WORK REQUIRED ▸ The whole listing needs to be restated word for word.
____________________
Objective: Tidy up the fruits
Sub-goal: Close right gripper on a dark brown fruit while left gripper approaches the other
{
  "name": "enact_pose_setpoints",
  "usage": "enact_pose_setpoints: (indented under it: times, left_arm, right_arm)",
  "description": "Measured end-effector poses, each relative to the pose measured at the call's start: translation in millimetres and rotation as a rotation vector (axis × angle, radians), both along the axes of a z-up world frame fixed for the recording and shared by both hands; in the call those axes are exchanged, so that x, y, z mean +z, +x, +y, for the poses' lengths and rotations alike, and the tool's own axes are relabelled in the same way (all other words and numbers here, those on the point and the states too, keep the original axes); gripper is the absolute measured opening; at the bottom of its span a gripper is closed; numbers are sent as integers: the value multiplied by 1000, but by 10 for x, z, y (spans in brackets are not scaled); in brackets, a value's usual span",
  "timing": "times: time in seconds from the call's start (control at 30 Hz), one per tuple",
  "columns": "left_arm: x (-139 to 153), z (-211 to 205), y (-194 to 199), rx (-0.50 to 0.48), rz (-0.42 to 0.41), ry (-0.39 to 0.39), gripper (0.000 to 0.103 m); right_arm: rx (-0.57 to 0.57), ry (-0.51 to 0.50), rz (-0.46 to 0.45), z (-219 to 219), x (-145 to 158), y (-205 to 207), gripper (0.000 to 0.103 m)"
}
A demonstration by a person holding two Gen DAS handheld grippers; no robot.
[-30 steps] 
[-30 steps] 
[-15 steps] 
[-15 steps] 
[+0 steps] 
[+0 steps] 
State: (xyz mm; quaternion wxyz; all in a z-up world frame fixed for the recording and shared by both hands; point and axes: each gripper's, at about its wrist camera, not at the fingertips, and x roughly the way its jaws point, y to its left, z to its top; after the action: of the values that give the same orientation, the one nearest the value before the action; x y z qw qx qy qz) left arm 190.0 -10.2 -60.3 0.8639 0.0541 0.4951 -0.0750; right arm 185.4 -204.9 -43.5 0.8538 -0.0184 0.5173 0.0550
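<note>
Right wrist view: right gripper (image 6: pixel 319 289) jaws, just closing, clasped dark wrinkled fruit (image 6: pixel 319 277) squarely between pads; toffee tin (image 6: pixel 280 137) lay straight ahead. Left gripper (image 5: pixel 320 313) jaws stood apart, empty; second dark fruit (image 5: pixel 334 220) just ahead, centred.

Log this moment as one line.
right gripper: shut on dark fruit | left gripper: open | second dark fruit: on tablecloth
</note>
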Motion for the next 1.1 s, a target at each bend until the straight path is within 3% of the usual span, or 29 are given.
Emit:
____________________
RESULT BELOW ▸
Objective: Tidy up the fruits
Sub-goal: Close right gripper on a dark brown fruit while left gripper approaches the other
{
  "name": "enact_pose_setpoints",
  "usage": "enact_pose_setpoints: (indented under it: times, left_arm, right_arm)",
  "description": "Measured end-effector poses, each relative to the pose measured at the call's start: translation in millimetres and rotation as a rotation vector (axis × angle, radians), both along the axes of a z-up world frame fixed for the recording and shared by both hands; in the call those axes are exchanged, so that x, y, z mean +z, +x, +y, for the poses' lengths and rotations alike, and the tool's own axes are relabelled in the same way (all other words and numbers here, those on the point and the states too, keep the original axes); gripper is the absolute measured opening; at the bottom of its span a gripper is closed; numbers are sent as integers: the value multiplied by 1000, but by 10 for x, z, y (spans in brackets are not scaled); in brackets, a value's usual span",
  "timing": "times: time in seconds from the call's start (control at 30 Hz), one per tuple",
  "columns": "left_arm: x (-139 to 153), z (-211 to 205), y (-194 to 199), rx (-0.50 to 0.48), rz (-0.42 to 0.41), ry (-0.39 to 0.39), gripper (0.000 to 0.103 m); right_arm: rx (-0.57 to 0.57), ry (-0.51 to 0.50), rz (-0.46 to 0.45), z (-219 to 219), x (-145 to 158), y (-205 to 207), gripper (0.000 to 0.103 m)"
}
A demonstration by a person holding two Gen DAS handheld grippers; no robot.
[-30 steps] 
[-30 steps] 
[-15 steps] 
[-15 steps] 
[+0 steps] 
[+0 steps] 
State: (xyz mm; quaternion wxyz; all in a z-up world frame fixed for the recording and shared by both hands; point and axes: each gripper's, at about its wrist camera, not at the fingertips, and x roughly the way its jaws point, y to its left, z to its top; after the action: of the values that give the same orientation, the one nearest the value before the action; x y z qw qx qy qz) left arm 190.0 -10.2 -60.3 0.8639 0.0541 0.4951 -0.0750; right arm 185.4 -204.9 -43.5 0.8538 -0.0184 0.5173 0.0550
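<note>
Right wrist view: right gripper (image 6: pixel 319 289) jaws, just closing, clasped dark wrinkled fruit (image 6: pixel 319 277) squarely between pads; toffee tin (image 6: pixel 280 137) lay straight ahead. Left gripper (image 5: pixel 320 313) jaws stood apart, empty; second dark fruit (image 5: pixel 334 220) just ahead, centred.

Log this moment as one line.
right gripper: shut on dark fruit | left gripper: open | second dark fruit: on tablecloth
</note>
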Motion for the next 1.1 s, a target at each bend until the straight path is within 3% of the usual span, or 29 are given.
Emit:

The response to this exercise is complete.